Pierston now learnt for the first time that the widow had been visited
by sudden attacks of this sort not infrequently of late years. They
were said to be due to angina pectoris, the latter paroxysms having
been the most severe. She was at the present moment out of pain,
though weak, exhausted, and nervous. She would not, however, converse
about herself, but took advantage of her daughter's absence from the
room to broach the subject most in her thoughts.

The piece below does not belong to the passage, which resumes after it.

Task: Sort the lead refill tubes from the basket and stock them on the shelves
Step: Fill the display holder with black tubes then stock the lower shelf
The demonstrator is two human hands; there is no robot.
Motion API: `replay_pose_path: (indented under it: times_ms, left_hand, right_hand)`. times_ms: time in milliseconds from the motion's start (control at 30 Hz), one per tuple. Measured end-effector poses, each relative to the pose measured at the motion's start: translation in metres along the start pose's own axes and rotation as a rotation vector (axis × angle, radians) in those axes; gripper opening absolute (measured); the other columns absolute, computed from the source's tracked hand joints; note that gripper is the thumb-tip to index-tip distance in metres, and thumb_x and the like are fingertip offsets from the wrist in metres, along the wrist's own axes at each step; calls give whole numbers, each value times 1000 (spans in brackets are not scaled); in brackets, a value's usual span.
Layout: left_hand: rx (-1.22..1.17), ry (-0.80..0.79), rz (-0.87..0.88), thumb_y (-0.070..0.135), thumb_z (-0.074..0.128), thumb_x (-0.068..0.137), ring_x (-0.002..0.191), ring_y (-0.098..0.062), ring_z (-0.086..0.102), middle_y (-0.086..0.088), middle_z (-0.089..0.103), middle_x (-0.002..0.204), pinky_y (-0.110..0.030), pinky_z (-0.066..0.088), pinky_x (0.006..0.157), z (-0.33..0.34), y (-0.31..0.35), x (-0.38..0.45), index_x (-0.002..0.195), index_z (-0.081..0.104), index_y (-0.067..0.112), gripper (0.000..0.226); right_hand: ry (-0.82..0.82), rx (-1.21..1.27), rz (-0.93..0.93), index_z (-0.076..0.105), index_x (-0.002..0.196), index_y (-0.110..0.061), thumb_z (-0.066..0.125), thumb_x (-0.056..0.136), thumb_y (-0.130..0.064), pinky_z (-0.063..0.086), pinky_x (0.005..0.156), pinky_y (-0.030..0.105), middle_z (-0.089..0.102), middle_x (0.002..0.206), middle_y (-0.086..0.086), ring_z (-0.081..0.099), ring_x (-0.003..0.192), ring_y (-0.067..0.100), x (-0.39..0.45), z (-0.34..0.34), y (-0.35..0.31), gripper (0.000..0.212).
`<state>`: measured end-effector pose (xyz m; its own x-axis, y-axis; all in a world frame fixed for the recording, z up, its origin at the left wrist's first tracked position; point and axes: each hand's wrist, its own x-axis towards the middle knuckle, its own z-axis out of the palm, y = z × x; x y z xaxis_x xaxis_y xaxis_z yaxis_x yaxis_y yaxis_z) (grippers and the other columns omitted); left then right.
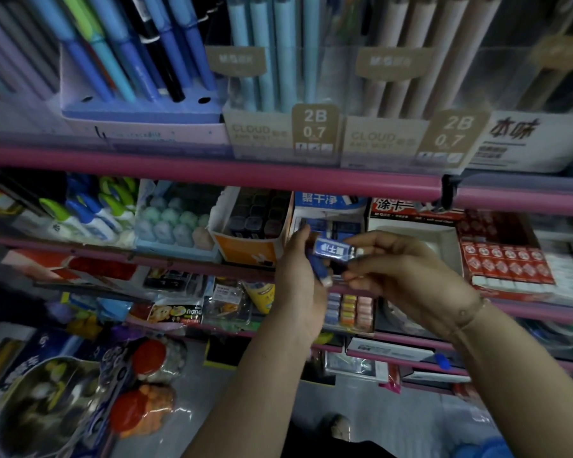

No compunctions had stirred her as they had her visitor on the
expediency of his suit in view of his years. Her fever of anxiety lest
after all he should not come to see Avice again had been not without an
effect upon her health; and it made her more candid than she had
intended to be.

'Troubles and sickness raise all sorts of fears, Mr. Pierston,' she
said. 'What I felt only a wish for, when you first named it, I have
hoped for a good deal since; and I have been so anxious that--that it
should come to something! I am glad indeed that you are come.'

'My wanting to marry Avice, you mean, dear Mrs. Pierston?'

'Yes--that's it. I wonder if you are still in the same mind? You are?
Then I wish something could be done--to make her agree to it--so as to
get it settled. I dread otherwise what will become of her. She is not
a practical girl as I was--she would hardly like now to settle down as
an islander's wife; and to leave her living here alone would trouble
me.'

'Nothing will happen to you yet, I hope, my dear old friend.'

'Well, it is a risky complaint; and the attacks, when they come, are so
agonizing that to endure them I ought to get rid of all outside
anxieties, folk say. Now--do you want her, sir?'

'With all my soul! But she doesn't want me.'

'I don't think she is so against you as you imagine. I fancy if it
were put to her plainly, now I am in this state, it might be done.'

They lapsed into conversation on the early days of their acquaintance,
until Mrs. Pierston's daughter re-entered the room.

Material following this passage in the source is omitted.